▶ **ACTIVITY**
Write the listing out again, exactly as it appears.

▶ **RECORDS**
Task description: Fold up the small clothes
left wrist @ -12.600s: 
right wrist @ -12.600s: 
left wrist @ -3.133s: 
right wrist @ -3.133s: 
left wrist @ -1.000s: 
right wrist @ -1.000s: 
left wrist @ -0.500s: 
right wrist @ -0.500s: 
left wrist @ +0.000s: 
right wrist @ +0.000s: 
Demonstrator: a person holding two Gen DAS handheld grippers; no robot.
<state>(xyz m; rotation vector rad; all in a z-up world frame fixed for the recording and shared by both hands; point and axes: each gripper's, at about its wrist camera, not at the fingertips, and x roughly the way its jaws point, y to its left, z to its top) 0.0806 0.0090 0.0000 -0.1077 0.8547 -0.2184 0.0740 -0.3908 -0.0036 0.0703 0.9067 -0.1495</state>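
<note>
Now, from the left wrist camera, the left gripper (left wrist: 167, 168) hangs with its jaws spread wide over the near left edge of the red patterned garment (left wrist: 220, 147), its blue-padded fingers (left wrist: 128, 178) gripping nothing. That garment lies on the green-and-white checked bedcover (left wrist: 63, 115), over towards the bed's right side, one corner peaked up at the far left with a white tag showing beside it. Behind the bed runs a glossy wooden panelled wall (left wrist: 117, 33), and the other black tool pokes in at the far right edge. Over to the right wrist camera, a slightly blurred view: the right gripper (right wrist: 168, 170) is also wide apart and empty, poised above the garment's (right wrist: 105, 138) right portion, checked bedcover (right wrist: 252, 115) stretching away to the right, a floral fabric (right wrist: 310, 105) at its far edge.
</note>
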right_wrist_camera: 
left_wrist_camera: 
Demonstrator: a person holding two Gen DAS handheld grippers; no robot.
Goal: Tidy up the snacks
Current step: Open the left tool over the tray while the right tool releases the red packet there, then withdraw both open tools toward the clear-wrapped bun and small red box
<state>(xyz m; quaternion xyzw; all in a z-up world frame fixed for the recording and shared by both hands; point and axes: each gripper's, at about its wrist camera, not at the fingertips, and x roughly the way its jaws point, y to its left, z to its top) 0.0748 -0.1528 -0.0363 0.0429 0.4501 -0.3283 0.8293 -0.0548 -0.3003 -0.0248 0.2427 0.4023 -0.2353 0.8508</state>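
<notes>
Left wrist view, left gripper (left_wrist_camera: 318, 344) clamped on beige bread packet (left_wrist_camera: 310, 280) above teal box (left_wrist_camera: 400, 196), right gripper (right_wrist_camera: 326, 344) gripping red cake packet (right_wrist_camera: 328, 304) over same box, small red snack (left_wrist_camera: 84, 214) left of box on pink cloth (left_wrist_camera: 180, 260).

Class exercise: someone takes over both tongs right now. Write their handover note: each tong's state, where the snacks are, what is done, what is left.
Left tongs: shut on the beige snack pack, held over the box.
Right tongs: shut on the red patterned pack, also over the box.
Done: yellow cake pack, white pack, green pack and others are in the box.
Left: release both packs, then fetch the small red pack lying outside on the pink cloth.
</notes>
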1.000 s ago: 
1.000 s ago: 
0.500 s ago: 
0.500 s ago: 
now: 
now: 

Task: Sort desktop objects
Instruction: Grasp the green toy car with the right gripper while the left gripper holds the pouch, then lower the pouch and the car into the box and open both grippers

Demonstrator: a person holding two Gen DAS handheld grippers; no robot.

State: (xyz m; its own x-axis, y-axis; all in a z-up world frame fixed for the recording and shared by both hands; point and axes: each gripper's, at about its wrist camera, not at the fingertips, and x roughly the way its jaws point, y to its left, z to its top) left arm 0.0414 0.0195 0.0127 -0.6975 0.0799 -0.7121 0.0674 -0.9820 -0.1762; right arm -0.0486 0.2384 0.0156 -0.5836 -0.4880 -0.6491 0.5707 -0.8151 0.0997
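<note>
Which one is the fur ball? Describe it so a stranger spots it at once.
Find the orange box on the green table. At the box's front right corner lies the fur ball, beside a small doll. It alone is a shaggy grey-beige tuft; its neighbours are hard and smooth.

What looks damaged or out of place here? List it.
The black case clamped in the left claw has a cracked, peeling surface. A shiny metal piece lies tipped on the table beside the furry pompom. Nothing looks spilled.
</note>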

▶ **EXPECTED OUTPUT**
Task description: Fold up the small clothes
left wrist @ -12.600s: 
right wrist @ -12.600s: 
left wrist @ -3.133s: 
right wrist @ -3.133s: 
left wrist @ -1.000s: 
right wrist @ -1.000s: 
left wrist @ -0.500s: 
right wrist @ -0.500s: 
left wrist @ +0.000s: 
right wrist @ +0.000s: 
Demonstrator: a person holding two Gen DAS handheld grippers; no robot.
<state>(xyz m; rotation vector rad; all in a z-up world frame fixed for the recording and shared by both hands; point and axes: each gripper's, at about its wrist camera, not at the fingertips, and x roughly the way its jaws point, y to its left, z to its top) 0.0806 0.0090 0.0000 -0.1077 0.8547 -0.2184 0.0740 -0.3908 -0.0036 0.0703 0.9067 -0.1495</state>
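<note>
Now, from the left wrist camera, the left gripper (left wrist: 167, 168) hangs with its jaws spread wide over the near left edge of the red patterned garment (left wrist: 220, 147), its blue-padded fingers (left wrist: 128, 178) gripping nothing. That garment lies on the green-and-white checked bedcover (left wrist: 63, 115), over towards the bed's right side, one corner peaked up at the far left with a white tag showing beside it. Behind the bed runs a glossy wooden panelled wall (left wrist: 117, 33), and the other black tool pokes in at the far right edge. Over to the right wrist camera, a slightly blurred view: the right gripper (right wrist: 168, 170) is also wide apart and empty, poised above the garment's (right wrist: 105, 138) right portion, checked bedcover (right wrist: 252, 115) stretching away to the right, a floral fabric (right wrist: 310, 105) at its far edge.
</note>
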right_wrist_camera: 
left_wrist_camera: 
Demonstrator: a person holding two Gen DAS handheld grippers; no robot.
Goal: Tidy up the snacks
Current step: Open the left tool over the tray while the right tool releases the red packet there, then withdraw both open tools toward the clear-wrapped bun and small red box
<state>(xyz m; quaternion xyzw; all in a z-up world frame fixed for the recording and shared by both hands; point and axes: each gripper's, at about its wrist camera, not at the fingertips, and x roughly the way its jaws point, y to its left, z to its top) 0.0748 -0.1528 -0.0363 0.0429 0.4501 -0.3283 0.8293 -0.0548 -0.3003 -0.0248 0.2427 0.4023 -0.2353 0.8508</state>
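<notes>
Left wrist view, left gripper (left_wrist_camera: 318, 344) clamped on beige bread packet (left_wrist_camera: 310, 280) above teal box (left_wrist_camera: 400, 196), right gripper (right_wrist_camera: 326, 344) gripping red cake packet (right_wrist_camera: 328, 304) over same box, small red snack (left_wrist_camera: 84, 214) left of box on pink cloth (left_wrist_camera: 180, 260).

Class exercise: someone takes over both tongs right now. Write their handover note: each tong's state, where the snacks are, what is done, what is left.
Left tongs: shut on the beige snack pack, held over the box.
Right tongs: shut on the red patterned pack, also over the box.
Done: yellow cake pack, white pack, green pack and others are in the box.
Left: release both packs, then fetch the small red pack lying outside on the pink cloth.
</notes>
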1.000 s ago: 
1.000 s ago: 
0.500 s ago: 
0.500 s ago: 
now: 
now: 

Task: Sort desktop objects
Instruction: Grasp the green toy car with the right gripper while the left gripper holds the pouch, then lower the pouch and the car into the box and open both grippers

Demonstrator: a person holding two Gen DAS handheld grippers; no robot.

State: (xyz m; its own x-axis, y-axis; all in a z-up world frame fixed for the recording and shared by both hands; point and axes: each gripper's, at about its wrist camera, not at the fingertips, and x roughly the way its jaws point, y to its left, z to its top) left arm 0.0414 0.0195 0.0127 -0.6975 0.0799 -0.7121 0.0674 -0.9820 -0.1762; right arm -0.0486 0.2384 0.0156 -0.5836 -0.4880 -0.6491 0.5707 -0.8151 0.0997
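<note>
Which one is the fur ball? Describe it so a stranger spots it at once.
Find the orange box on the green table. At the box's front right corner lies the fur ball, beside a small doll. It alone is a shaggy grey-beige tuft; its neighbours are hard and smooth.

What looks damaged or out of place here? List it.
The black case clamped in the left claw has a cracked, peeling surface. A shiny metal piece lies tipped on the table beside the furry pompom. Nothing looks spilled.
</note>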

The answer was written out completely.